362 S.W.2d at 950. When the statutes conferring zoning authority upon cities d irect that action be taken in a certain way, it may be performed in no other ma nner. See Smart v. 370 S.W.2d 245 (Tex.Civ.App.--Texarkana 1963, no writ). And the legislature may restrict such actions as it sees fit. See Coffee City v. Thompson, 535 S.W.2d 758 (Tex.Civ.App.-Tyler 1976, writ ref'd n.r.e.); Lawton v. City of Austin, 404 S.W.2d 648 (Tex.Civ.App.--Austin 1966, writ ref'd n.r.e.). Cf. City of Brookside Village v. Comeau, 633 S.W.2d 790 (Tex.), cert. denied, 459 U.S. 1087 (1982) (no comprehensive zoning plan).
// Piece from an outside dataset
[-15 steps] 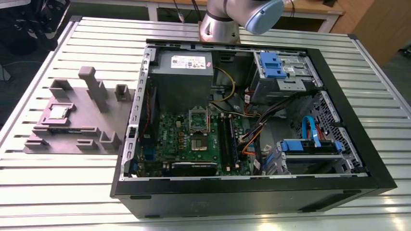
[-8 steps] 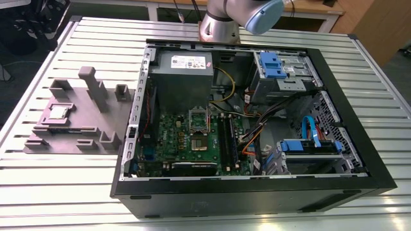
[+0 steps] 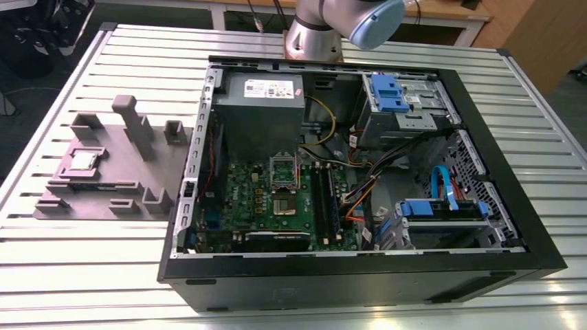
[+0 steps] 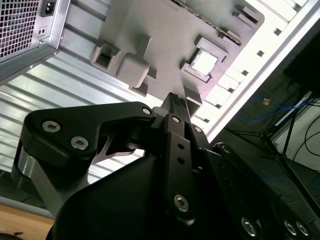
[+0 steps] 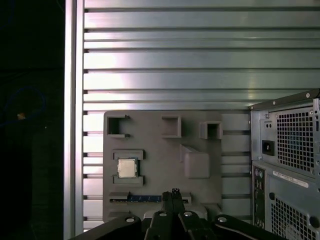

Local Government Code section 211.008 reads:
(a) The governing body of a municipality may provide for the appointment of a board of adjustment. In the regulations adopted under this subchapter, the governing body may authorize the board of adjustment, in appropriate cases and subject to appropriate conditions and safeguards, to make special exceptions to the terms of the zoning ordinance that are consistent with the general purpose and intent of the ordinance and in accordance with any applicable rules contained in the ordinance.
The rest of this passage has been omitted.